→ **TRY IT**: The entries below contain a line with "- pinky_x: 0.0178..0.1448" and a line with "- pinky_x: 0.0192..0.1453". Quote exactly those two lines and all lines between them.
[INPUT RECORDS]
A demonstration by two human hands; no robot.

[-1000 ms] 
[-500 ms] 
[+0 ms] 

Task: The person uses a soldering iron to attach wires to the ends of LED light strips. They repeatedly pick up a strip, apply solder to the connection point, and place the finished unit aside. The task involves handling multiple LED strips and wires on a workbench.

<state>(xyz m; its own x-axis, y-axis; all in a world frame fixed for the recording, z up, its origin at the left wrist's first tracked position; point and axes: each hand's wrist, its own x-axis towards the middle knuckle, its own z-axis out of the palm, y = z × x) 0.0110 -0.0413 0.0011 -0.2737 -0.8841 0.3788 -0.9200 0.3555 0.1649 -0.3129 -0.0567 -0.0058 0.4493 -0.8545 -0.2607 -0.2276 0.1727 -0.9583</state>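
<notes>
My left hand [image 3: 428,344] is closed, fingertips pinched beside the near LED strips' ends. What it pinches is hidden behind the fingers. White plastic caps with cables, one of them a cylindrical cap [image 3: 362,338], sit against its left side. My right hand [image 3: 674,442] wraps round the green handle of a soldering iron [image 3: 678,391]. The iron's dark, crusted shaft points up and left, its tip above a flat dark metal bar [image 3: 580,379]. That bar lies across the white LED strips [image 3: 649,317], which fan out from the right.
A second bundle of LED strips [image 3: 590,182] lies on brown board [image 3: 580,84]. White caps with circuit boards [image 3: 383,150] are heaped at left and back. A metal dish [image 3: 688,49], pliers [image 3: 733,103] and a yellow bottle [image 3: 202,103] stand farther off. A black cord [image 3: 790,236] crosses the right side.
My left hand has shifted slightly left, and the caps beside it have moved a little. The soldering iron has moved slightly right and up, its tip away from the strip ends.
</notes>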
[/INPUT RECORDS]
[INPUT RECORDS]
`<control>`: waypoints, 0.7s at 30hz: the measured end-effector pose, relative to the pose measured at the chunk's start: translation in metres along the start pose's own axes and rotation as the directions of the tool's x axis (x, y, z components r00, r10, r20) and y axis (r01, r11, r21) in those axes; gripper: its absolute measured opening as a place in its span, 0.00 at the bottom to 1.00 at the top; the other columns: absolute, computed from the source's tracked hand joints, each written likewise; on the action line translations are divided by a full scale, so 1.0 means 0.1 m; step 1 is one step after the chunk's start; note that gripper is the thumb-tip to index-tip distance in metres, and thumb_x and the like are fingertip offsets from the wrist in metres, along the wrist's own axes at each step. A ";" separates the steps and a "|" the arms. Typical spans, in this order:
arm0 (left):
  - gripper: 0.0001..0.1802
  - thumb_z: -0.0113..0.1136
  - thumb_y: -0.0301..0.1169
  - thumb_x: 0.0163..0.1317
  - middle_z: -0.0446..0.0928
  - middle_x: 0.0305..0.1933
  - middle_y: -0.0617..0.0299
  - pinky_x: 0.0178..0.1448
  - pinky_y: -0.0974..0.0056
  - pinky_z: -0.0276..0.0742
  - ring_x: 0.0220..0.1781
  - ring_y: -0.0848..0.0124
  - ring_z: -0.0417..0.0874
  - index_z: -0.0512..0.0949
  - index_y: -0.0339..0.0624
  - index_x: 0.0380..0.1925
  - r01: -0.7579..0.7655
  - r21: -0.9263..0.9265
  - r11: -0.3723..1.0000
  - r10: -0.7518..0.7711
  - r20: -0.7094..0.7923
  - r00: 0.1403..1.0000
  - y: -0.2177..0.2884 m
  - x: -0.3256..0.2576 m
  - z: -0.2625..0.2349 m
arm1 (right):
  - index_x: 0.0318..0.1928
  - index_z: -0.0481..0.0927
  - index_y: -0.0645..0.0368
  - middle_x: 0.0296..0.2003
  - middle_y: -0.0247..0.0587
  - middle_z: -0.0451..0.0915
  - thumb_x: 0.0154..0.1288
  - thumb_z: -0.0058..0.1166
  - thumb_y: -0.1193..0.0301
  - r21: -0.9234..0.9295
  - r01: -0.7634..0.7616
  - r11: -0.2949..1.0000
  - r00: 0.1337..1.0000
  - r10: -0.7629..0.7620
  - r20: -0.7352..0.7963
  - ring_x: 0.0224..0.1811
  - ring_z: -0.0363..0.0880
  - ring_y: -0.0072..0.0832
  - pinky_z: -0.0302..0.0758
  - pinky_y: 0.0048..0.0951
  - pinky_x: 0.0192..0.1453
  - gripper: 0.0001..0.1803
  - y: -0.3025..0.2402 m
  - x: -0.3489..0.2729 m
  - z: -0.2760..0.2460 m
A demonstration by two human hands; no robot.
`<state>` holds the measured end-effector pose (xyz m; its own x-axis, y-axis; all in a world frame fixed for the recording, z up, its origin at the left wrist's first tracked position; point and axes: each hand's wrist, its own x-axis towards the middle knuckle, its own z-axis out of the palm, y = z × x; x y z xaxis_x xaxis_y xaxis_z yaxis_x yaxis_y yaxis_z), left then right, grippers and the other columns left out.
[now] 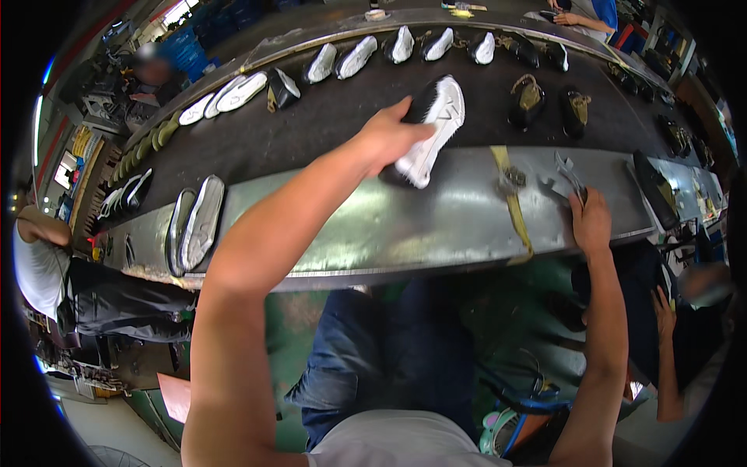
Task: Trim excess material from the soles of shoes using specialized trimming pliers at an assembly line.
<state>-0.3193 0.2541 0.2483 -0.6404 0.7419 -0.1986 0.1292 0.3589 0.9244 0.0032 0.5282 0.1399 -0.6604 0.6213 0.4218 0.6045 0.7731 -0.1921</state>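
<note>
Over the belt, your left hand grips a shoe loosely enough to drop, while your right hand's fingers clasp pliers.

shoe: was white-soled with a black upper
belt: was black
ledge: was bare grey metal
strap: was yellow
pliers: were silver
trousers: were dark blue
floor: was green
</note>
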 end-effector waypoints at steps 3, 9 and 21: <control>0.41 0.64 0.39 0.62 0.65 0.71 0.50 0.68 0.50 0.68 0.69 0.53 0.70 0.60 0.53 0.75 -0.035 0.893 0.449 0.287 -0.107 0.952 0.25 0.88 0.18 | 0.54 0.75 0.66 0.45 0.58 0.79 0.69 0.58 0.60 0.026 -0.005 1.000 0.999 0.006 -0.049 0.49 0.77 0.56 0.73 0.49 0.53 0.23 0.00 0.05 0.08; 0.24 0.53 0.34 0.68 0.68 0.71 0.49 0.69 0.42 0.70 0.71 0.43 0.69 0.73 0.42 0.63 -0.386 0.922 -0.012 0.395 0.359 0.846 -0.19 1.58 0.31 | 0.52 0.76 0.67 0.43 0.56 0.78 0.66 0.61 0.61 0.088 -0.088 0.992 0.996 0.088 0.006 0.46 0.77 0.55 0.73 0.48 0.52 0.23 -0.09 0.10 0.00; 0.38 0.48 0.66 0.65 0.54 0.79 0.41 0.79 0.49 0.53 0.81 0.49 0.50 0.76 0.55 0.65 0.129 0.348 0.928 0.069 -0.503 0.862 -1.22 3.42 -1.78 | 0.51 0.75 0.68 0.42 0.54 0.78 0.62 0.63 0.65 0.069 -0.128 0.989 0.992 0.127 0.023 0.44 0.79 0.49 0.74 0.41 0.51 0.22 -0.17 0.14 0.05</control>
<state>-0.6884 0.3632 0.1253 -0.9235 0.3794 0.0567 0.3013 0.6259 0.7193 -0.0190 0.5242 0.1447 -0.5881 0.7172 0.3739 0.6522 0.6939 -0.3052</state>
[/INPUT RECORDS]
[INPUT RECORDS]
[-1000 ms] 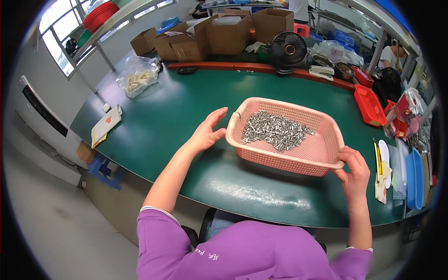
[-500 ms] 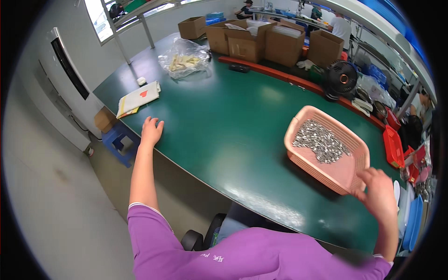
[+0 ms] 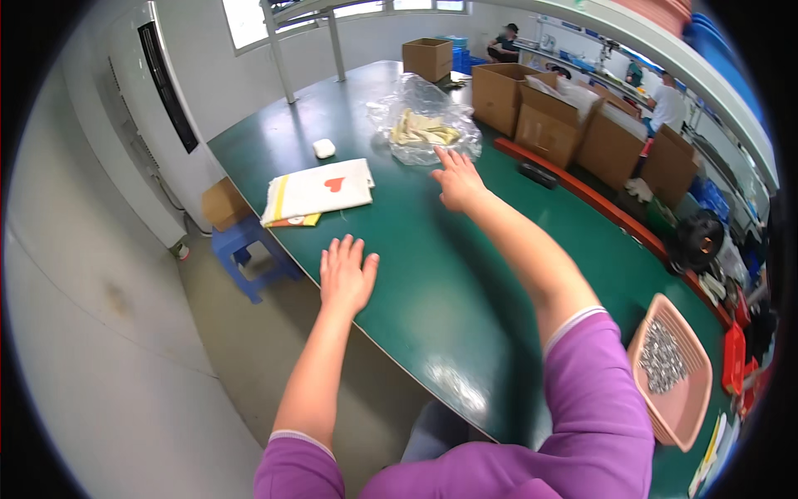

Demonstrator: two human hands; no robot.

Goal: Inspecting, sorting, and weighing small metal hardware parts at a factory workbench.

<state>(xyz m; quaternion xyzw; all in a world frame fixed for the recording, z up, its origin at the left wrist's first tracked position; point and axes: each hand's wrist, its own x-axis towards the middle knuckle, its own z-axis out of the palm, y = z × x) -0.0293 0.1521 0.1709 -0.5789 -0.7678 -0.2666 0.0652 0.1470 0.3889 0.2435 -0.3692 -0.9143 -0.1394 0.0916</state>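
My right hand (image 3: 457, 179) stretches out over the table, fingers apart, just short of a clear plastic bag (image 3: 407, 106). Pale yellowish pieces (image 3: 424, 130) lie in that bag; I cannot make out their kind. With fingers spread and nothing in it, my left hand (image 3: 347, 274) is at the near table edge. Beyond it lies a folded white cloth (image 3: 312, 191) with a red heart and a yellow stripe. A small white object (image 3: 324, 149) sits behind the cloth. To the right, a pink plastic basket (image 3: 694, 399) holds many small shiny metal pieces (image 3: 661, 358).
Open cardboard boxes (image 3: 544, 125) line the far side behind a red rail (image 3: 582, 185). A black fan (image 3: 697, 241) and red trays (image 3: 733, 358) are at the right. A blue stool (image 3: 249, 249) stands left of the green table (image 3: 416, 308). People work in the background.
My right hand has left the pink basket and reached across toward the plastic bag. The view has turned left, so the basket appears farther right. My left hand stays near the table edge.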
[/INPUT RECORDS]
→ **WRITTEN SOLUTION**:
  - pinky_x: 0.0178..0.1448
  - pinky_y: -0.0974..0.0056
  - pinky_z: -0.0276..0.0742
  - ring_x: 0.0220..0.1781
  - ring_y: -0.0848..0.0124
  - ring_z: -0.0417..0.0874
  - index_z: -0.0512..0.0949
  - index_y: -0.0339..0.0624
  - index_x: 0.0380..0.1925
  - r01: -0.7579..0.7655
  - r21: -0.9263..0.9265
  - r11: -0.3723..1.0000
  - r10: -0.7518..0.7711
  - r20: -0.7094..0.7923
  - r00: 0.1403..1.0000
  - y: -0.2177..0.2884 m
  - x: -0.3256..0.2576 m
  - z: -0.2625..0.2349 m
arm1 (right):
  - index_x: 0.0318..0.1928
  - index_z: -0.0481..0.0927
  - index_y: -0.0645..0.0368
  - middle_x: 0.0296..0.2003
  - middle_y: -0.0247..0.0587
  - middle_z: -0.0451..0.0915
  - thumb_x: 0.0154..0.1288
  - thumb_z: -0.0058..0.1166
  - thumb_y: -0.1193..0.0301
  - r21: -0.9234..0.9295
  - r01: -0.7634..0.7616
  - r11: -0.2949..1.0000
  - r00: 0.1337..1.0000
  - r10: -0.7629..0.7620
  - r20: -0.7352..0.7963
  - ring_x: 0.0224..0.1811
  - ring_z: -0.0363..0.0880
  - ring_y: -0.0072..0.0832
  - pinky_z: -0.0302..0.0758
  - pinky_y: 0.0048..0.0951
  - pinky_x: 0.0192..0.1453

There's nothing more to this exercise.